EXERCISE DESCRIPTION
A faithful copy of the data below is required, leaving out every picture.

PROVIDED RECORDS

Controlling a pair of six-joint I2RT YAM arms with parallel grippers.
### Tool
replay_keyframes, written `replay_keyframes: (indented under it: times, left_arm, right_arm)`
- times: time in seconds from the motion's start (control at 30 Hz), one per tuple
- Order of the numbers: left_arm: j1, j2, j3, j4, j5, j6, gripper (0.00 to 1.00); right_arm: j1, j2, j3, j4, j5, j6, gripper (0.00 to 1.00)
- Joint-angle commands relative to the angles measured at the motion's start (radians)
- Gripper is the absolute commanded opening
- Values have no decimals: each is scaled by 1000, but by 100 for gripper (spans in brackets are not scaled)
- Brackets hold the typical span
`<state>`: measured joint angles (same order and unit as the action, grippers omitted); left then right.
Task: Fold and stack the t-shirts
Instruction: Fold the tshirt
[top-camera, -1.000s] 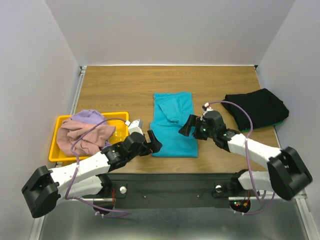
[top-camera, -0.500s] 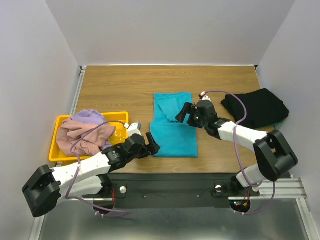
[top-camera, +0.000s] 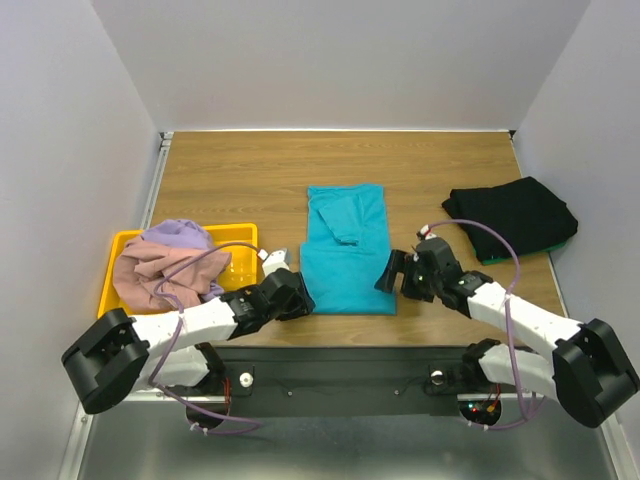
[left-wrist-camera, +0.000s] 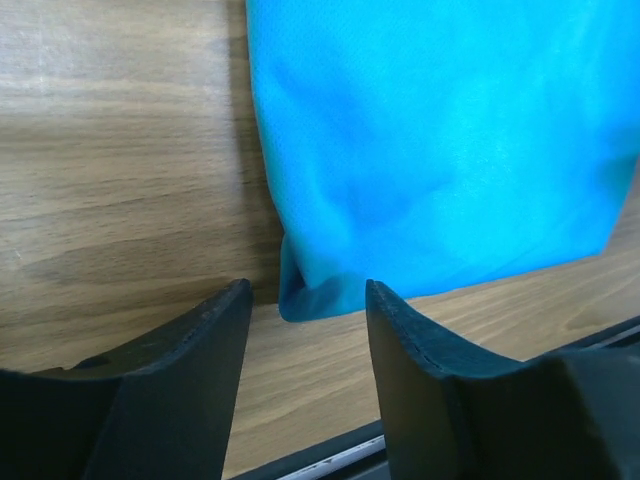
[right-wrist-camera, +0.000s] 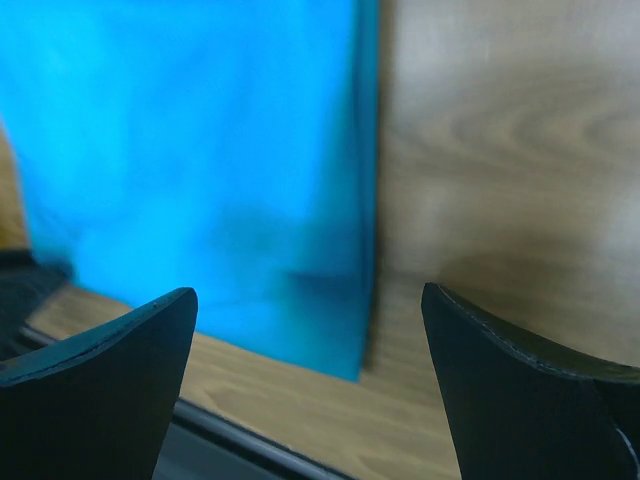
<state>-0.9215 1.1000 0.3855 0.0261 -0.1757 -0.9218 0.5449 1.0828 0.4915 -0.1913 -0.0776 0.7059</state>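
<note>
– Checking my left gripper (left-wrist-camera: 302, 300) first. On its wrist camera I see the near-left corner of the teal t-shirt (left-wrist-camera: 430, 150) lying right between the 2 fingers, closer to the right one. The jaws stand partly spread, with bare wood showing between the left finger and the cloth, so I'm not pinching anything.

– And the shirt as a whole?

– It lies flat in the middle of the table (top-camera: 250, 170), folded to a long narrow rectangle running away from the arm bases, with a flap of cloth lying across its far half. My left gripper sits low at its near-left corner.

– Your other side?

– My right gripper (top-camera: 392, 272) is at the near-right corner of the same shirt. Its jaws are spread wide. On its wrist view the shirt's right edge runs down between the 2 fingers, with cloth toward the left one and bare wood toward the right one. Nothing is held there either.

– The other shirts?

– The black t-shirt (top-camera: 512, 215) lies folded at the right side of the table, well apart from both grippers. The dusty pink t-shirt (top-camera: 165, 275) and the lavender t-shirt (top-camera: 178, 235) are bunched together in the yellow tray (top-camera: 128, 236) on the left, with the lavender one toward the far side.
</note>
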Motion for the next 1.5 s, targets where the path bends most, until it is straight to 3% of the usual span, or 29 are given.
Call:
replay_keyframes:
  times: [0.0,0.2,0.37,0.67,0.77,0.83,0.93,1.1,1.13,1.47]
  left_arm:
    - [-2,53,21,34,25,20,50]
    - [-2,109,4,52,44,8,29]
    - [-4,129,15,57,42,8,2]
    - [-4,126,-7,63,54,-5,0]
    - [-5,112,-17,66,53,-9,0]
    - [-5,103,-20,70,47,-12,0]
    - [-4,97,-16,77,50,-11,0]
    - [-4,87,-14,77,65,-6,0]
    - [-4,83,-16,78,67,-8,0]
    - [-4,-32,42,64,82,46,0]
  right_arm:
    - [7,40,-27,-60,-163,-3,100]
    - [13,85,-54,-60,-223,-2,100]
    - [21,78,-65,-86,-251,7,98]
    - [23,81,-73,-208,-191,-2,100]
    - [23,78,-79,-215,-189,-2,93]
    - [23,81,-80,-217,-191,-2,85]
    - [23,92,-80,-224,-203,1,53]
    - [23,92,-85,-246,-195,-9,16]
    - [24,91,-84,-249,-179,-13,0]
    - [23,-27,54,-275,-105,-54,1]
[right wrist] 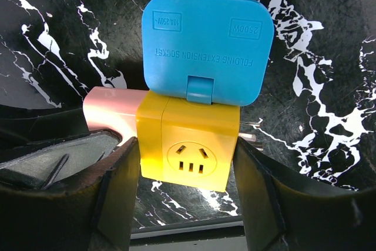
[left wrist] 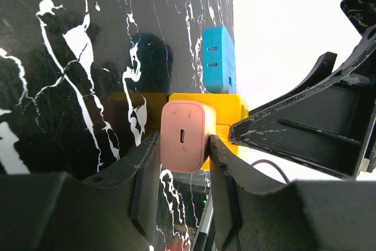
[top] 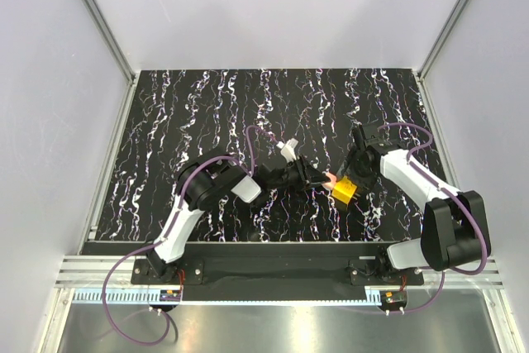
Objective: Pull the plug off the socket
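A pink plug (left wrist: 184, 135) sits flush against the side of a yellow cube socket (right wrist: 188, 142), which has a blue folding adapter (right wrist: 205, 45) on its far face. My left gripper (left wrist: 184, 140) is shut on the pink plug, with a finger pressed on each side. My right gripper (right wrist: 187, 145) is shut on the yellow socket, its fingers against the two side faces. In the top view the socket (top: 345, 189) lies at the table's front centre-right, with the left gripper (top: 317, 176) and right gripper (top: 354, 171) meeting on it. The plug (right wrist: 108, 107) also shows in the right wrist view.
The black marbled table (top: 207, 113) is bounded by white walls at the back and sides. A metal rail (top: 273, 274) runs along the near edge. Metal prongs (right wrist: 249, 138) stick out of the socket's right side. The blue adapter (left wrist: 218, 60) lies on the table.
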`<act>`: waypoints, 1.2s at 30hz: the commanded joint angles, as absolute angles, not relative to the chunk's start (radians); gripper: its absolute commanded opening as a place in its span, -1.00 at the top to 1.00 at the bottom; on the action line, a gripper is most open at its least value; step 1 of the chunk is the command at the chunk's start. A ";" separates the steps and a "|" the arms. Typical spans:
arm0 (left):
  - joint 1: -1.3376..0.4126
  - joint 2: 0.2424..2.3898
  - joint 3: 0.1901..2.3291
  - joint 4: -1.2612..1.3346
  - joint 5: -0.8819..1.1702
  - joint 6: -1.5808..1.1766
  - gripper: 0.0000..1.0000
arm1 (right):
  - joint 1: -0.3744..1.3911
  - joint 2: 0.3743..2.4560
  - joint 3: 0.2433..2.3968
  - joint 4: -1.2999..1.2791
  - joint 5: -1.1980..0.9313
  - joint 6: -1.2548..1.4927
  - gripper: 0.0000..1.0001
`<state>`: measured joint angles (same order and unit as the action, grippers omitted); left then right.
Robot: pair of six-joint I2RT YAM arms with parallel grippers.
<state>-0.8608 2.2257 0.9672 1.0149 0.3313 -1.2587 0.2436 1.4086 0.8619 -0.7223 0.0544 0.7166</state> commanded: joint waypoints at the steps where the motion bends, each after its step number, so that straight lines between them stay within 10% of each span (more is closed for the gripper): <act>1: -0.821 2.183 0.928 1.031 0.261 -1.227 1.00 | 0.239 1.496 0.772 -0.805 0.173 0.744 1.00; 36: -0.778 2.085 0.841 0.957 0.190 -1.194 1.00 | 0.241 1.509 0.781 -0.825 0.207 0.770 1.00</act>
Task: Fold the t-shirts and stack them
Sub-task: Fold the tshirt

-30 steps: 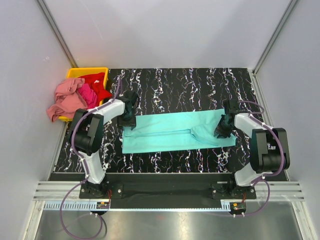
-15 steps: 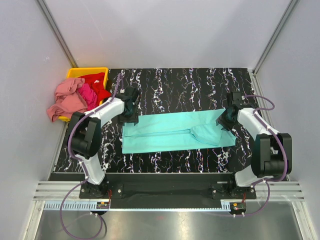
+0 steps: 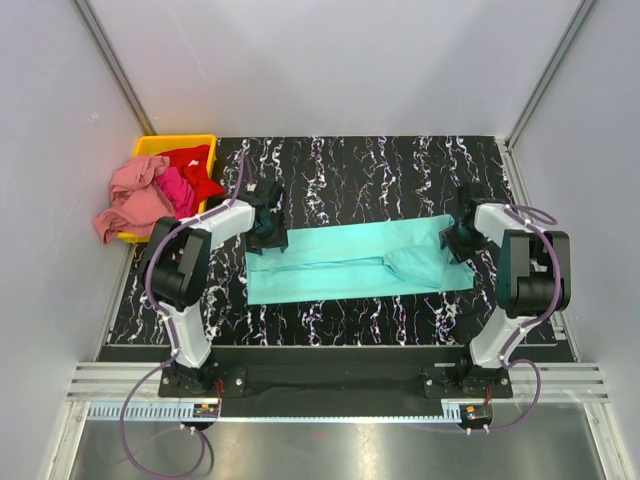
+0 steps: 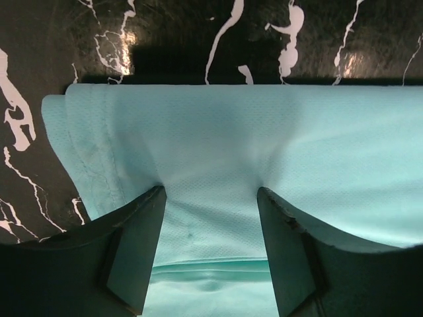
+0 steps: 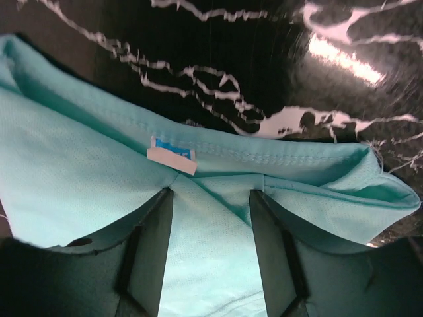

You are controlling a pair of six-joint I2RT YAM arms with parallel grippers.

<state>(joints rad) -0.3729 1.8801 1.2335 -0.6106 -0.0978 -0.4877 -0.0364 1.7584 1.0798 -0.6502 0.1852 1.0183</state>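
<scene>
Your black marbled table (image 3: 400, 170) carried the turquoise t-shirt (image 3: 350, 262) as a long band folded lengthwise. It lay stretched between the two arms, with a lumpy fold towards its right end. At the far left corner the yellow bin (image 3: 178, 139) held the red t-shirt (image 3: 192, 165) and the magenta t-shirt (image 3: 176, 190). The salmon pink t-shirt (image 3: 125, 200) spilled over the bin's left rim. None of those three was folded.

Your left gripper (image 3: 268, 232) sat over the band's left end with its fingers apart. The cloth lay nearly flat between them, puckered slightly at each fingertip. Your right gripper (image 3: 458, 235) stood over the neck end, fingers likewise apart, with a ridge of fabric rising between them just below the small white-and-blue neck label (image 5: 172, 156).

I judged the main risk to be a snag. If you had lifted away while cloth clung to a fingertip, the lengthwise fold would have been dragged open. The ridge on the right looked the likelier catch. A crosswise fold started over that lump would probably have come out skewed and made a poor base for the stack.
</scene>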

THE COMPLETED TASK
Controlling a pair of six-joint I2RT YAM arms with parallel grippers.
### Tool
replay_keyframes, written `replay_keyframes: (indented under it: times, left_arm, right_arm)`
- times: time in seconds from the motion's start (control at 30 Hz), one per tuple
- Order of the numbers: left_arm: j1, j2, j3, j4, j5, j6, gripper (0.00 to 1.00); right_arm: j1, j2, j3, j4, j5, j6, gripper (0.00 to 1.00)
- Joint-angle commands relative to the angles measured at the motion's start (radians)
- Gripper is the absolute commanded opening
- Values have no decimals: each is scaled by 1000, but by 100 for gripper (spans in brackets are not scaled)
- Brackets hold the typical span
`<state>`: measured joint angles (same order and unit as the action, grippers omitted); left then right.
Task: Fold and stack the t-shirts
Instruction: Fold the tshirt
[top-camera, -1.000s] 
[top-camera, -0.500s] 
[top-camera, +0.000s] 
[left-wrist-camera, +0.000s] 
[right-wrist-camera, +0.000s] 
<state>-0.9215 1.1000 0.3855 0.0261 -0.1757 -0.9218 0.5449 1.0828 0.4915 -0.1913 -0.0776 0.7059</state>
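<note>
– Checking my left gripper (left-wrist-camera: 302, 300) first. On its wrist camera I see the near-left corner of the teal t-shirt (left-wrist-camera: 430, 150) lying right between the 2 fingers, closer to the right one. The jaws stand partly spread, with bare wood showing between the left finger and the cloth, so I'm not pinching anything.

– And the shirt as a whole?

– It lies flat in the middle of the table (top-camera: 250, 170), folded to a long narrow rectangle running away from the arm bases, with a flap of cloth lying across its far half. My left gripper sits low at its near-left corner.

– Your other side?

– My right gripper (top-camera: 392, 272) is at the near-right corner of the same shirt. Its jaws are spread wide. On its wrist view the shirt's right edge runs down between the 2 fingers, with cloth toward the left one and bare wood toward the right one. Nothing is held there either.

– The other shirts?

– The black t-shirt (top-camera: 512, 215) lies folded at the right side of the table, well apart from both grippers. The dusty pink t-shirt (top-camera: 165, 275) and the lavender t-shirt (top-camera: 178, 235) are bunched together in the yellow tray (top-camera: 128, 236) on the left, with the lavender one toward the far side.
</note>
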Motion for the next 1.5 s, targets where the path bends most, until it is straight to 3% of the usual span, or 29 are given.
Call:
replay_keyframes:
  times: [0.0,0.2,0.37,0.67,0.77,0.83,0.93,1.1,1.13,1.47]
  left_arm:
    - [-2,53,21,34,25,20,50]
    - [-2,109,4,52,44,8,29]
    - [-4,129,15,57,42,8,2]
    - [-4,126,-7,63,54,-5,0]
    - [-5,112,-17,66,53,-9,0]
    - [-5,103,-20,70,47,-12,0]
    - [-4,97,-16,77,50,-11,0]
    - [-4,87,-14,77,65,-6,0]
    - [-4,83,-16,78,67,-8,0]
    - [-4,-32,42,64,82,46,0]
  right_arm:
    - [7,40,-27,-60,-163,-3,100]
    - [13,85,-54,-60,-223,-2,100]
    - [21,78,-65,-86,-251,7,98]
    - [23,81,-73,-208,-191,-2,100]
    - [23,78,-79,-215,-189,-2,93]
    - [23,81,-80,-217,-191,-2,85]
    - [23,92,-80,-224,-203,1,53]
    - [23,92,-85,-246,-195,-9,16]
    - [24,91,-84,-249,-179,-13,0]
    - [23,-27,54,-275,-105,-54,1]
[right wrist] 
[left wrist] 
[top] 
Objective: Pull the plug off the socket
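A pink plug (left wrist: 184, 135) sits flush against the side of a yellow cube socket (right wrist: 188, 142), which has a blue folding adapter (right wrist: 205, 45) on its far face. My left gripper (left wrist: 184, 140) is shut on the pink plug, with a finger pressed on each side. My right gripper (right wrist: 187, 145) is shut on the yellow socket, its fingers against the two side faces. In the top view the socket (top: 345, 189) lies at the table's front centre-right, with the left gripper (top: 317, 176) and right gripper (top: 354, 171) meeting on it. The plug (right wrist: 108, 107) also shows in the right wrist view.
The black marbled table (top: 207, 113) is bounded by white walls at the back and sides. A metal rail (top: 273, 274) runs along the near edge. Metal prongs (right wrist: 249, 138) stick out of the socket's right side. The blue adapter (left wrist: 218, 60) lies on the table.
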`<act>`: waypoints, 1.2s at 30hz: the commanded joint angles, as absolute angles, not relative to the chunk's start (radians); gripper: its absolute commanded opening as a place in its span, -1.00 at the top to 1.00 at the bottom; on the action line, a gripper is most open at its least value; step 1 of the chunk is the command at the chunk's start. A ";" separates the steps and a "|" the arms. Typical spans:
arm0 (left):
  - joint 1: -1.3376..0.4126
  - joint 2: 0.2424..2.3898
  - joint 3: 0.1901..2.3291
  - joint 4: -1.2612..1.3346
  - joint 5: -0.8819..1.1702
  - joint 6: -1.5808..1.1766
  - gripper: 0.0000..1.0000
arm1 (right):
  - joint 1: -0.3744..1.3911
  - joint 2: 0.3743..2.4560
  - joint 3: 0.2433..2.3968
  - joint 4: -1.2999..1.2791
  - joint 5: -1.1980..0.9313
  - joint 6: -1.2548..1.4927
  - gripper: 0.0000..1.0001
`<state>`: measured joint angles (same order and unit as the action, grippers omitted); left then right.
Robot: pair of six-joint I2RT YAM arms with parallel grippers.
<state>-0.8608 2.2257 0.9672 1.0149 0.3313 -1.2587 0.2436 1.4086 0.8619 -0.7223 0.0544 0.7166</state> commanded: joint waypoints at the steps where the motion bends, each after its step number, so that straight lines between them stay within 10% of each span (more is closed for the gripper): <act>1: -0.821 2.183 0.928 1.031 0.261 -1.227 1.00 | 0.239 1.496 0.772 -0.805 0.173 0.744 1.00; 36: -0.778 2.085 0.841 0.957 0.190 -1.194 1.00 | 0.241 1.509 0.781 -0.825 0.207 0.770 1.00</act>
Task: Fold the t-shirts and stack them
Sub-task: Fold the tshirt

-30 steps: 
-15 steps: 
+0 steps: 
+0 steps: 
+0 steps: 

You are controlling a pair of six-joint I2RT YAM arms with parallel grippers.

<state>(joints rad) -0.3729 1.8801 1.2335 -0.6106 -0.0978 -0.4877 -0.0364 1.7584 1.0798 -0.6502 0.1852 1.0183</state>
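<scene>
Your black marbled table (image 3: 400, 170) carried the turquoise t-shirt (image 3: 350, 262) as a long band folded lengthwise. It lay stretched between the two arms, with a lumpy fold towards its right end. At the far left corner the yellow bin (image 3: 178, 139) held the red t-shirt (image 3: 192, 165) and the magenta t-shirt (image 3: 176, 190). The salmon pink t-shirt (image 3: 125, 200) spilled over the bin's left rim. None of those three was folded.

Your left gripper (image 3: 268, 232) sat over the band's left end with its fingers apart. The cloth lay nearly flat between them, puckered slightly at each fingertip. Your right gripper (image 3: 458, 235) stood over the neck end, fingers likewise apart, with a ridge of fabric rising between them just below the small white-and-blue neck label (image 5: 172, 156).

I judged the main risk to be a snag. If you had lifted away while cloth clung to a fingertip, the lengthwise fold would have been dragged open. The ridge on the right looked the likelier catch. A crosswise fold started over that lump would probably have come out skewed and made a poor base for the stack.
</scene>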

The full output has already been given.